## Items from a dataset

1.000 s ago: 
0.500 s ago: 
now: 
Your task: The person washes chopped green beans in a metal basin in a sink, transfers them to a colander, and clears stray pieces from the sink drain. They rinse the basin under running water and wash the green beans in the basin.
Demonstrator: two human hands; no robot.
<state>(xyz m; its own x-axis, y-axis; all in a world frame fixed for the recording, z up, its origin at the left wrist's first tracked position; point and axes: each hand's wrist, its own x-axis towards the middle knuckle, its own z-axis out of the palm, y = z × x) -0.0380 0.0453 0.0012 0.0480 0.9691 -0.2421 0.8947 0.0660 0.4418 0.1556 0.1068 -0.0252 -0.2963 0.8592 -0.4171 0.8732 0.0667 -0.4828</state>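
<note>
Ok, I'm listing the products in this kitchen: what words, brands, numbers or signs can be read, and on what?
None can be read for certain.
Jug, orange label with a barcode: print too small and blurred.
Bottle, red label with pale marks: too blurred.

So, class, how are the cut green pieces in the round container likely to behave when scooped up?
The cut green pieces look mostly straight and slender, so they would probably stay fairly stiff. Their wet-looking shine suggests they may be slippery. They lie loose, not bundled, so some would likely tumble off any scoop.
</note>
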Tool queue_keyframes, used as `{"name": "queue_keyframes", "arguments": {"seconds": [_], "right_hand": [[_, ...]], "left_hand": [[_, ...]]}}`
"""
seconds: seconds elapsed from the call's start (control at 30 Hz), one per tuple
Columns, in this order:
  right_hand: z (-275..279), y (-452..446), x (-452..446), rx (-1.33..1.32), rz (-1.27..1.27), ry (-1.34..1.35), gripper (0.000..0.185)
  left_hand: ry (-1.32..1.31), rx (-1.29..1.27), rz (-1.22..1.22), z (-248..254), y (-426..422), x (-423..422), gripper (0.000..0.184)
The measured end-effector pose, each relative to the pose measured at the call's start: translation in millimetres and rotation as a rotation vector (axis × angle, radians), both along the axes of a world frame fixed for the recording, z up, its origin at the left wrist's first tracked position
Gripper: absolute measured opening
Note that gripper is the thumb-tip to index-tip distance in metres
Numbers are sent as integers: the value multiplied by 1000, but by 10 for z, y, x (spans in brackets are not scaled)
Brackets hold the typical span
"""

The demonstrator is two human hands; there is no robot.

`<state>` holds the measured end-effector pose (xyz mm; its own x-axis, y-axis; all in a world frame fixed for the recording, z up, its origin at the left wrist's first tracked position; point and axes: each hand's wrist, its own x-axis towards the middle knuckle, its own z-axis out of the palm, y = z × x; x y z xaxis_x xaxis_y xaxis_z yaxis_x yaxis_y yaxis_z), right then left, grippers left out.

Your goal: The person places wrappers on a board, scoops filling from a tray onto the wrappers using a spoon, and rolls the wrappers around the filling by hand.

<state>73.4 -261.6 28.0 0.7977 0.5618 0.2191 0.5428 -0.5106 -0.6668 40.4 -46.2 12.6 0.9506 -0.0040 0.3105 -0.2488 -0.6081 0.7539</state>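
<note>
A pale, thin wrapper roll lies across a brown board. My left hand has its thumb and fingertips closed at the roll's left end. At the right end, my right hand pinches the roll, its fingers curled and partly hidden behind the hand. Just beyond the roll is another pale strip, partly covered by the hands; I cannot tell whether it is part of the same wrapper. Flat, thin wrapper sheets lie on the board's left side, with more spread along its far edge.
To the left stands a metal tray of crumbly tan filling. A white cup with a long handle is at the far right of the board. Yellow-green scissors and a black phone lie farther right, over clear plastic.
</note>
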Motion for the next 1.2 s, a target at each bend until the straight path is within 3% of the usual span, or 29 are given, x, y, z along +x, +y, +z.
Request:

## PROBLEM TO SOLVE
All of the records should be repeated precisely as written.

## PROBLEM SOLUTION
1.000 s ago: 
0.500 s ago: 
now: 
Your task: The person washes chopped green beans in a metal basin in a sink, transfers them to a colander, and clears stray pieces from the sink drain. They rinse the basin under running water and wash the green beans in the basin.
Demonstrator: two human hands; no robot.
<state>(xyz m; its own x-axis, y-axis; all in a world frame fixed for the recording, z up, its origin at the left wrist's first tracked position; point and axes: each hand's wrist, its own x-axis towards the middle knuckle, its own z-axis out of the palm, y = z × x) -0.0380 0.0453 0.0012 0.0480 0.9691 -0.2421 0.8947 0.0660 0.4418 0.1556 0.1068 -0.0252 -0.2963 0.8592 -0.4171 0.8732 0.0667 -0.4828</state>
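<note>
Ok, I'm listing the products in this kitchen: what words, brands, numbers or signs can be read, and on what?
None can be read for certain.
Jug, orange label with a barcode: print too small and blurred.
Bottle, red label with pale marks: too blurred.

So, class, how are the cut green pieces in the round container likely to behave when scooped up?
The cut green pieces look mostly straight and slender, so they would probably stay fairly stiff. Their wet-looking shine suggests they may be slippery. They lie loose, not bundled, so some would likely tumble off any scoop.
</note>
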Tool queue_keyframes, used as `{"name": "queue_keyframes", "arguments": {"seconds": [_], "right_hand": [[_, ...]], "left_hand": [[_, ...]]}}`
"""
seconds: seconds elapsed from the call's start (control at 30 Hz), one per tuple
Columns, in this order:
  right_hand: z (-275..279), y (-452..446), x (-452..446), rx (-1.33..1.32), rz (-1.27..1.27), ry (-1.34..1.35), gripper (0.000..0.185)
  left_hand: ry (-1.32..1.31), rx (-1.29..1.27), rz (-1.22..1.22), z (-248..254), y (-426..422), x (-423..422), gripper (0.000..0.184)
The measured end-effector pose, each relative to the pose measured at the call's start: translation in millimetres and rotation as a rotation vector (axis × angle, radians), both along the axes of a world frame fixed for the recording, z up, its origin at the left wrist's first tracked position
Gripper: absolute measured opening
Note that gripper is the thumb-tip to index-tip distance in metres
Numbers are sent as integers: the value multiplied by 1000, but by 10 for z, y, x (spans in brackets are not scaled)
Brackets hold the typical span
"""

The demonstrator is two human hands; there is no robot.

`<state>` holds the measured end-effector pose (xyz mm; its own x-axis, y-axis; all in a world frame fixed for the recording, z up, its origin at the left wrist's first tracked position; point and axes: each hand's wrist, its own x-axis towards the middle knuckle, its own z-axis out of the palm, y = z × x; x y z xaxis_x xaxis_y xaxis_z yaxis_x yaxis_y yaxis_z), right then left, grippers left out.

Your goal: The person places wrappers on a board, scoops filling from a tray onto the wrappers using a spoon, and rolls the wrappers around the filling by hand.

<state>73.4 -261.6 28.0 0.7977 0.5618 0.2191 0.5428 -0.5106 -0.6668 40.4 -46.2 12.6 0.9506 -0.0040 0.3105 -0.2488 -0.6081 0.7539</state>
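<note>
A pale, thin wrapper roll lies across a brown board. My left hand has its thumb and fingertips closed at the roll's left end. At the right end, my right hand pinches the roll, its fingers curled and partly hidden behind the hand. Just beyond the roll is another pale strip, partly covered by the hands; I cannot tell whether it is part of the same wrapper. Flat, thin wrapper sheets lie on the board's left side, with more spread along its far edge.
To the left stands a metal tray of crumbly tan filling. A white cup with a long handle is at the far right of the board. Yellow-green scissors and a black phone lie farther right, over clear plastic.
</note>
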Motion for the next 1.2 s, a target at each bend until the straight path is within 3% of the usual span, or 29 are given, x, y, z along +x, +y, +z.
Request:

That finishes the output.